# What you will do
Return the data that follows, keeping every word and mark unchanged.

-------

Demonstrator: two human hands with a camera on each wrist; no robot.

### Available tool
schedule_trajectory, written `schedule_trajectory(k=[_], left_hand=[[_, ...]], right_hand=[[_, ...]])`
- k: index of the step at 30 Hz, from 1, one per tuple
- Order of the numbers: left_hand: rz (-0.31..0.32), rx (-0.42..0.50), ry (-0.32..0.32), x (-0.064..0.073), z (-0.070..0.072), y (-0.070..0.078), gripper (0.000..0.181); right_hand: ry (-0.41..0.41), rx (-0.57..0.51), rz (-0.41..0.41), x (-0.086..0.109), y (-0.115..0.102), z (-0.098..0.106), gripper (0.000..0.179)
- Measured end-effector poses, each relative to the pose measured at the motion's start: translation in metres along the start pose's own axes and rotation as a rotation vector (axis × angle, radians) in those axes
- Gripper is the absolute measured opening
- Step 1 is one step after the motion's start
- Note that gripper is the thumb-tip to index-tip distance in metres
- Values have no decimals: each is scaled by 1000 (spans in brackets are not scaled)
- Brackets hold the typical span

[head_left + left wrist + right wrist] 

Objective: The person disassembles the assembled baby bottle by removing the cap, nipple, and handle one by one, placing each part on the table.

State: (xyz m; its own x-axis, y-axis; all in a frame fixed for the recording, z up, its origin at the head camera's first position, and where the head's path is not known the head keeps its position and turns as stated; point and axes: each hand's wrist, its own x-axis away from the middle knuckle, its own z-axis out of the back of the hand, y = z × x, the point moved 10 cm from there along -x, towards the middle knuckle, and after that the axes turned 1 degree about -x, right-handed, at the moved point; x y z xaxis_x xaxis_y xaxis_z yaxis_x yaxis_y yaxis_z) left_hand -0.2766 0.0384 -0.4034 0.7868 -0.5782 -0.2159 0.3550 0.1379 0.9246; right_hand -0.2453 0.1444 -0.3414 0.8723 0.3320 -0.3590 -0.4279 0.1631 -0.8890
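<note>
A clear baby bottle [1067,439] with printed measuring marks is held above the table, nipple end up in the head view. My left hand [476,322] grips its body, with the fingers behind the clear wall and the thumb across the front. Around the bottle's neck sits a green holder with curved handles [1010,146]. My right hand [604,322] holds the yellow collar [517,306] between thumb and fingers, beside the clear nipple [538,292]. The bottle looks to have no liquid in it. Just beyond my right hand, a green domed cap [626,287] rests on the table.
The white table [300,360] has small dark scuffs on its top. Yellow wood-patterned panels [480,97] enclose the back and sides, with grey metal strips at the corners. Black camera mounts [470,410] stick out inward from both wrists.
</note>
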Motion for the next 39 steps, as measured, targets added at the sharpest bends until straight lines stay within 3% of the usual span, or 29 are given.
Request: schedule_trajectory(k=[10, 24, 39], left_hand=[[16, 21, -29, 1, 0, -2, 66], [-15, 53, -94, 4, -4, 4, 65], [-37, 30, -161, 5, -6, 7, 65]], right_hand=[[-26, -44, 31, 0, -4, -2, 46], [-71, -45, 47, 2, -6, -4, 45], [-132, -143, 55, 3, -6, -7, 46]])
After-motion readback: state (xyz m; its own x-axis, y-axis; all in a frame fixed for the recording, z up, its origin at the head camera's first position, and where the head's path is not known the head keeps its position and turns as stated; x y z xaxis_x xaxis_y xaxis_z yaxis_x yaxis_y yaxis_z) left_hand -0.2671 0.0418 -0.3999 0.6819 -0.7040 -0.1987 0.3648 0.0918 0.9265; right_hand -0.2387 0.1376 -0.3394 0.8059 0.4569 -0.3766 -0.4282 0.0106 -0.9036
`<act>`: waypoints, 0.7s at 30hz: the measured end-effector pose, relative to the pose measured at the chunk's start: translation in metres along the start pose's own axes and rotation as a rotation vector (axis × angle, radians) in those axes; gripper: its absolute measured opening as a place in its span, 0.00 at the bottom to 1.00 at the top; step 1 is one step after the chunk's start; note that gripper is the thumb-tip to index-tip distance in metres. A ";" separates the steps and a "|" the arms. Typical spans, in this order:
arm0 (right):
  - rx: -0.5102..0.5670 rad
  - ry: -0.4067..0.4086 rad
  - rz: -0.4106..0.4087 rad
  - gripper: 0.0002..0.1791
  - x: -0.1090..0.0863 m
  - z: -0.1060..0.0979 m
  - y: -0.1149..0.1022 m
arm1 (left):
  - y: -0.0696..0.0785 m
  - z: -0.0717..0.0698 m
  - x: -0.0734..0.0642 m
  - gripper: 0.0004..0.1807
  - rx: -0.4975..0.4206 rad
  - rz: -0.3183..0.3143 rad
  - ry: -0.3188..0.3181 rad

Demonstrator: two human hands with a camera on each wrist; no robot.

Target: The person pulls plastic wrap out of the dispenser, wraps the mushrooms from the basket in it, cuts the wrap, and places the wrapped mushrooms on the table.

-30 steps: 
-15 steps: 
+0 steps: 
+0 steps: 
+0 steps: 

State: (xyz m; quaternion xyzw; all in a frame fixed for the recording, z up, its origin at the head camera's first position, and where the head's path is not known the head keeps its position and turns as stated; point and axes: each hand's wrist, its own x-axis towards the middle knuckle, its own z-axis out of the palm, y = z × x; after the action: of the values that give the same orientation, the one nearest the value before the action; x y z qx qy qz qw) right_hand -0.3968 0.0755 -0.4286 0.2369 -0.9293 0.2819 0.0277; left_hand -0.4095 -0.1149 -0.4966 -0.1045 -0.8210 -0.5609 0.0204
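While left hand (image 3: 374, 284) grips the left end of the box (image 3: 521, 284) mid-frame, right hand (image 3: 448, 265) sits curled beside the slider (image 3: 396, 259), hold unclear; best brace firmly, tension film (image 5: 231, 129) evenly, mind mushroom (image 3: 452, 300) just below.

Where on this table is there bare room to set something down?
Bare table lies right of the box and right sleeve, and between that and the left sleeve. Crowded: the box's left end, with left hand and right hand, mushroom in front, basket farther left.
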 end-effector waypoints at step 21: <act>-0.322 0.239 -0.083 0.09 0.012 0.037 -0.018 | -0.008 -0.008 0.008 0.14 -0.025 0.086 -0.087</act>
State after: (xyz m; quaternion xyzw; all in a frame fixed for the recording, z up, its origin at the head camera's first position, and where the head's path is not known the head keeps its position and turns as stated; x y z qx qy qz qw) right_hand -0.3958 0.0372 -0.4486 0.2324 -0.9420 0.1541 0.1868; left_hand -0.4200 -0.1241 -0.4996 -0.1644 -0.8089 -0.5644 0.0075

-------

# Reply
Demonstrator: two human hands with a camera on each wrist; no robot.

### Available tool
schedule_trajectory, written `schedule_trajectory(k=[_], left_hand=[[_, ...]], right_hand=[[_, ...]])`
- k: index of the step at 30 Hz, from 1, one per tuple
- Order of the numbers: left_hand: rz (-0.31..0.32), rx (-0.42..0.50), ry (-0.32..0.32), x (-0.064..0.073), z (-0.070..0.072), y (-0.070..0.078), gripper (0.000..0.181); right_hand: ry (-0.41..0.41), rx (-0.57..0.51), rz (-0.41..0.41), x (-0.086..0.109), y (-0.115..0.102), z (-0.098..0.106), gripper (0.000..0.179)
- Measured end-effector poses, each relative to the pose measured at the motion's start: translation in metres along the start pose's own axes and rotation as a rotation vector (axis × angle, radians) in those axes
- Gripper is the absolute measured opening
- Step 1 is one step after the motion's start
- Note that gripper is the thumb-tip to index-tip distance in metres
- Values have no decimals: each is scaled by 1000 (spans in brackets are not scaled)
- Brackets hold the typical span

[head_left + left wrist + right wrist] 

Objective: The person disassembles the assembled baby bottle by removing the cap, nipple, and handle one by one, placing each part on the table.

State: (xyz m; its own x-axis, y-axis; all in a frame fixed for the recording, z up, its origin at the head camera's first position, and where the head's path is not known the head keeps its position and turns as stated; point and axes: each hand's wrist, its own x-axis away from the middle knuckle, its own z-axis out of the back of the hand, y = z × x, the point moved 10 cm from there along -x, towards the middle knuckle, and after that the axes turned 1 degree about -x, right-handed, at the moved point; x y z xaxis_x xaxis_y xaxis_z yaxis_x yaxis_y yaxis_z) left_hand -0.2766 0.0384 -0.4034 0.7868 -0.5782 -0.2159 0.3550 0.1379 0.9246; right_hand -0.2453 0.1444 -0.3414 0.8723 0.3320 -0.3590 -0.4279 0.1631 -0.8890
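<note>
A clear baby bottle [1067,439] with printed measuring marks is held above the table, nipple end up in the head view. My left hand [476,322] grips its body, with the fingers behind the clear wall and the thumb across the front. Around the bottle's neck sits a green holder with curved handles [1010,146]. My right hand [604,322] holds the yellow collar [517,306] between thumb and fingers, beside the clear nipple [538,292]. The bottle looks to have no liquid in it. Just beyond my right hand, a green domed cap [626,287] rests on the table.
The white table [300,360] has small dark scuffs on its top. Yellow wood-patterned panels [480,97] enclose the back and sides, with grey metal strips at the corners. Black camera mounts [470,410] stick out inward from both wrists.
</note>
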Motion for the next 39 steps, as measured, targets added at the sharpest bends until straight lines stay within 3% of the usual span, or 29 are given.
Request: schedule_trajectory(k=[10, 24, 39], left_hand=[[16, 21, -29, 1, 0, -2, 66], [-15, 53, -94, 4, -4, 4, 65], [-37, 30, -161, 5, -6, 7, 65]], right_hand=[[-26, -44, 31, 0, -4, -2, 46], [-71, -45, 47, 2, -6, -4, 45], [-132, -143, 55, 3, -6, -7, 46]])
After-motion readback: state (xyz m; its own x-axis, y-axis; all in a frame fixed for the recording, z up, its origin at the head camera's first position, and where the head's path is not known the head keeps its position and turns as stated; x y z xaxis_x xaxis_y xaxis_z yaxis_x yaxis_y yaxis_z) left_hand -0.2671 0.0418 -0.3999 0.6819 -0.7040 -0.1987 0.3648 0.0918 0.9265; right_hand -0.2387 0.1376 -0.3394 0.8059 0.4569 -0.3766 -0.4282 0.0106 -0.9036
`<act>`: waypoints, 0.7s at 30hz: the measured end-effector pose, relative to the pose measured at the chunk's start: translation in metres along the start pose's own axes and rotation as a rotation vector (axis × angle, radians) in those axes; gripper: its absolute measured opening as a place in its span, 0.00 at the bottom to 1.00 at the top; step 1 is one step after the chunk's start; note that gripper is the thumb-tip to index-tip distance in metres. A ";" separates the steps and a "|" the arms. Typical spans, in this order:
arm0 (right):
  - rx: -0.5102..0.5670 rad
  - ry: -0.4067..0.4086 rad
  - rz: -0.4106..0.4087 rad
  - gripper: 0.0002..0.1791
  - x: -0.1090..0.0863 m
  - z: -0.1060..0.0979 m
  - y: -0.1149..0.1022 m
arm1 (left):
  - y: -0.0696..0.0785 m
  - z: -0.0717..0.0698 m
  - x: -0.0734..0.0642 m
  - gripper: 0.0004..0.1807
  - rx: -0.4975..0.4206 rad
  - rz: -0.3183..0.3143 rad
  - ry: -0.3188..0.3181 rad

Demonstrator: two human hands with a camera on each wrist; no robot.

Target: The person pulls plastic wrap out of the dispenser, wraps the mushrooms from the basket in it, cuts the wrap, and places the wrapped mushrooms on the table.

-30 steps: 
-15 steps: 
+0 steps: 
+0 steps: 
+0 steps: 

State: (xyz m; quaternion xyzw; all in a frame fixed for the recording, z up, its origin at the head camera's first position, and where the head's path is not known the head keeps its position and turns as stated; point and axes: each hand's wrist, its own x-axis towards the middle knuckle, its own z-axis out of the palm, y = z × x; after the action: of the values that give the same orientation, the one nearest the value before the action; x y z qx qy qz qw) right_hand -0.3968 0.0755 -0.4286 0.2369 -0.9293 0.2819 0.0277; left_hand -0.4095 -0.1149 -0.4966 -0.1045 -0.8210 -0.5609 0.0204
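While left hand (image 3: 374, 284) grips the left end of the box (image 3: 521, 284) mid-frame, right hand (image 3: 448, 265) sits curled beside the slider (image 3: 396, 259), hold unclear; best brace firmly, tension film (image 5: 231, 129) evenly, mind mushroom (image 3: 452, 300) just below.

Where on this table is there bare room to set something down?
Bare table lies right of the box and right sleeve, and between that and the left sleeve. Crowded: the box's left end, with left hand and right hand, mushroom in front, basket farther left.
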 end-effector waypoints at step 21: <act>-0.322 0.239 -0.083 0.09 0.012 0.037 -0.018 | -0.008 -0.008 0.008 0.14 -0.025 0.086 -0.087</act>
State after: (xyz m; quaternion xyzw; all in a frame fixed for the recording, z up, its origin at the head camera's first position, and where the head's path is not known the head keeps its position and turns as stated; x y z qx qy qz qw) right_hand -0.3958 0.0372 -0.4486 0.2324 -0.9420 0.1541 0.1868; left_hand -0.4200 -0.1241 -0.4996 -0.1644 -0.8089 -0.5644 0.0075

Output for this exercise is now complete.